Aäkon Këtrëëh — Dans la Forêt (1996)

Aäkon Këtrëëh was an eponymous dark ambient/black metal-project created by Lord Aäkon Këëtrëh, a central figure within the French black metal collective commonly referred to as Les Legions Noires.

A total of three demos were recorded under this moniker during the mid-90s before the project dissolved back into obscurity. Although it is the least metal-sounding of the three releases in technique and falls short in composition, Dans la Forêt delivers a listening experience similar that of black metal by approximating the spirit of said genre.

A stripped down, minimalist mode of expression in the vein of Burzum’s “The Crying Orc” reduces black metal to impressions of its most basic constituents. Instrumentation is kept to a bare minimum, with all but two tracks — featuring keyboards and vocals, respectively — performed solely on electric guitar without any form of percussion. This highly repetitive music, constructed around variations on a handful of minor scale melodies, exploits the character of these scales to create a mood of ancient folkish or medievalist character that defines the atmospheric experience of the compositions.

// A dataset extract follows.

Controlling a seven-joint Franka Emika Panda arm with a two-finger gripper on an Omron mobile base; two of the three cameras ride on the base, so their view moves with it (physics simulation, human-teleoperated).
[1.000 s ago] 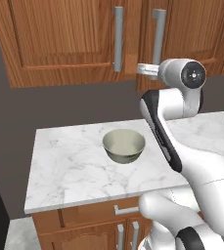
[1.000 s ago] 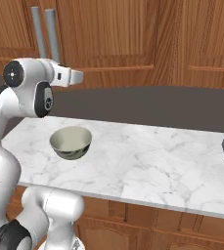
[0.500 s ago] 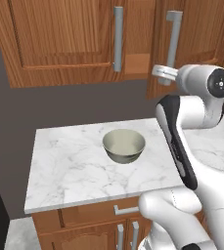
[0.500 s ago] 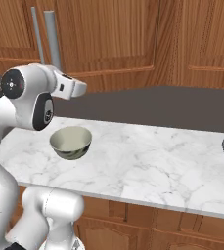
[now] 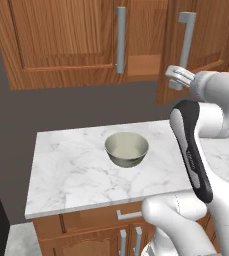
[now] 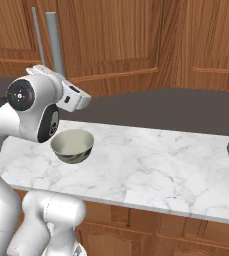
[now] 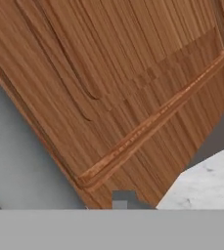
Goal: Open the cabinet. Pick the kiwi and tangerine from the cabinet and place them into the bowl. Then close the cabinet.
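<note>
The reddish-brown panelled wooden cabinet (image 5: 66, 40) door's long grey bar handle (image 5: 185, 47) stands vertical upper right, the two-finger gripper (image 5: 175, 76) clamped on its lower end.

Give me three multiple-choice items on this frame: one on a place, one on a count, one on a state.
1. Where does the bowl stand?
A. on the marble counter
B. on the cabinet shelf
C. on the floor

2. How many long grey bar handles show on the cabinet in the left base view?
A. one
B. two
C. four

3. How is the right cabinet door?
A. flat shut
B. swung partly open
C. removed

Key:
1 A, it rests on marble.
2 B, one per door.
3 B, a gap shows beside it.
</note>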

Like most ambient music, each song consists of dominant themes which are then layered in additional harmony and instrumentation. These main themes are subsequently extended with closely related melodic ideas or chordings voiced by a second guitar an octave below to deepen the atmosphere through harmonic texture. The lack of intricacy makes room for greater apprehension of detail and nuance, which increases listener sensitivity so that minuscule variations — delayed notes, fluctuations in distortion, timbre and rhythm — create a sonic effect disproportionate to their ordinary role.

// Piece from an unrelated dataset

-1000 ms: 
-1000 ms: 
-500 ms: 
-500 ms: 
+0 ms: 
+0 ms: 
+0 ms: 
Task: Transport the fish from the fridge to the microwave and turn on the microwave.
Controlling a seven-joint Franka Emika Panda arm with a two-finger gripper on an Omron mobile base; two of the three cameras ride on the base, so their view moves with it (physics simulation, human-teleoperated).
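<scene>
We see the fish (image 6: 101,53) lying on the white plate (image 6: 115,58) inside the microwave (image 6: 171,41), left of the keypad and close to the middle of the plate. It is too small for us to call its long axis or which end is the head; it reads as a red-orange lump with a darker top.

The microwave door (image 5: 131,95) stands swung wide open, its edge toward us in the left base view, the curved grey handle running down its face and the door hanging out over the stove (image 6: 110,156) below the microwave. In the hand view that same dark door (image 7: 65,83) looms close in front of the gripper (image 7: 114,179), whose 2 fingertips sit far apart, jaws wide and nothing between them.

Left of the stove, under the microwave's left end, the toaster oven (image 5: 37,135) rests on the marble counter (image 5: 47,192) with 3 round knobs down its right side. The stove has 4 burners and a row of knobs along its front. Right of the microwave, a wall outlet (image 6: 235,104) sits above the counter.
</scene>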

Despite its modest methods, Aäkon Këtrëëh is thoroughly successful in establishing and maintaining a despondent, yet strangely uplifting atmosphere throughout the course of the demo. However, the high degree of repetition and lack of structure impose limitations on the material. Songs remain static and lack any discernible direction, making them less immersive than they could have been. Thus, listening to Dans la Forêt could be likened to the frustrating experience of entering a dream world full of possibilities, only to discover that everything is frozen in time.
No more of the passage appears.